A novel 1,2-dichloroethane degrading Ancylobacter in a consortium for enhanced aerobic bioremediation

Abstract

1,2-dichloroethane (1,2-DCA) is a toxic chlorinated hydrocarbon and frequent groundwater contaminant. 1,2-DCA can be biodegraded by specialized aerobic and anaerobic bacteria. The aerobic hydrolytic dechlorination is performed by few known bacteria, mainly affiliated to two Xanthobacteriaceae genera, Xanthobacter and Ancylobacter, isolated from different geographic locations.

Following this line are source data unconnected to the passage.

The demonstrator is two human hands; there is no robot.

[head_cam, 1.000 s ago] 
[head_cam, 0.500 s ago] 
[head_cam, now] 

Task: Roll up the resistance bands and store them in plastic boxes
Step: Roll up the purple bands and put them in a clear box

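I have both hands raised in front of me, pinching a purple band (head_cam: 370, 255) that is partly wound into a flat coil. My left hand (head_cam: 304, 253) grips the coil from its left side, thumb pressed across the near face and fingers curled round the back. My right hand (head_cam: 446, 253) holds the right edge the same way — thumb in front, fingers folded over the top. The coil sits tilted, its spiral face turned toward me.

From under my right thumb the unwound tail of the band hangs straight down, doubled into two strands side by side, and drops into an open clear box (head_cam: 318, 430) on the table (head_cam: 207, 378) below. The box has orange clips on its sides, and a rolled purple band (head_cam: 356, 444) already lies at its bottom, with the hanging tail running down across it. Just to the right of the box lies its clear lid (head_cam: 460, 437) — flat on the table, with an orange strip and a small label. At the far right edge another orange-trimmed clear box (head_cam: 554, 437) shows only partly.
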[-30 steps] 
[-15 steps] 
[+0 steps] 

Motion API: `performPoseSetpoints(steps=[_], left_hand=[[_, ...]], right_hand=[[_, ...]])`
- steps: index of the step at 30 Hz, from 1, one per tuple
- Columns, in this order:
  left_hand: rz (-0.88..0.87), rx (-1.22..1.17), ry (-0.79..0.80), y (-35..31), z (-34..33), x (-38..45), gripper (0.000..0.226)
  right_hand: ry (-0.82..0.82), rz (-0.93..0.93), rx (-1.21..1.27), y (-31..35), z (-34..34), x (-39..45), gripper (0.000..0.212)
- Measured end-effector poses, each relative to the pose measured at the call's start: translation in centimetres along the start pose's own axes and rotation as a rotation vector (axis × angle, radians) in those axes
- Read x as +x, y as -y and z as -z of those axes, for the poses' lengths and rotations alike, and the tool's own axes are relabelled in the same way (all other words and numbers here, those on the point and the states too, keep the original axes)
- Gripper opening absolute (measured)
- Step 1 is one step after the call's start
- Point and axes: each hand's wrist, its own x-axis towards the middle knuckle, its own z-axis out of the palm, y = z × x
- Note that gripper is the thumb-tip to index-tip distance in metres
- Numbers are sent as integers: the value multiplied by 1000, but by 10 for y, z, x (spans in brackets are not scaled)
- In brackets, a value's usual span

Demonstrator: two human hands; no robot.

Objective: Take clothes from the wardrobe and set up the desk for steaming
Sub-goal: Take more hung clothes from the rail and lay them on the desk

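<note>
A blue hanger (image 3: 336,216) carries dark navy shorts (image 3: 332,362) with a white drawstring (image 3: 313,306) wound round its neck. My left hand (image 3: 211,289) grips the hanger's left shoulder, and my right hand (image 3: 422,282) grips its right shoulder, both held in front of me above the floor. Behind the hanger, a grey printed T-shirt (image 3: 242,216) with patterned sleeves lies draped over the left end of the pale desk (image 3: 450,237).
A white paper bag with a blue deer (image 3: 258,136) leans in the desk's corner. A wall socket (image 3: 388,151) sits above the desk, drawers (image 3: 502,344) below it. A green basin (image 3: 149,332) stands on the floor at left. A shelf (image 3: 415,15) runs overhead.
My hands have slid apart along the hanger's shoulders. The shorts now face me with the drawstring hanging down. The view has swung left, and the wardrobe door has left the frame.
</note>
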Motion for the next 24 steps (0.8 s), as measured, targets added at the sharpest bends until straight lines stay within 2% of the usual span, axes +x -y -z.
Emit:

These isolates carry an identical dhlA gene, encoding for the key enzyme haloalkane dehalogenase. The aim of this study was to isolate novel 1,2-DCA degrading bacteria to be exploited in enhanced bioremediation strategies. A dechlorinating enrichment culture obtained from 1,2-DCA contaminated groundwater was streaked on solid mineral medium amended with 1,2-DCA as sole carbon source for bacterial isolation. A stable consortium dominated by Ancylobacter followed by few other genera was obtained, as revealed by IonTorrent 16S rRNA gene sequencing. Gas Chromatography-Mass Spectrometry revealed the consortium degraded 1000 ppm 1,2-DCA in three days. Ancylobacter was identified as the main degrader by comparing dhlA and Ancylobacter 16S rRNA genes abundance over time by qPCR. The role of other consortium members is still under study. A dhlA gene, identical to that of all other known hydrolytic 1,2-DCA-degraders, usually plasmid-borne, was detected and located on Ancylobacter chromosome by Whole Genome Sequencing, as well as the other genes involved in 1,2-DCA hydrolytic dechlorination. Transposase genes flanking catabolic genes confirm that horizontal gene transfer can spread the 1,2-DCA degrading phenotype. Ancylobacter whole genome can help gaining insight into 1,2-DCA dechlorination genes organization. The high degradation efficiency at a high 1,2-DCA concentration make the consortium exploitable for biaugmentation applications.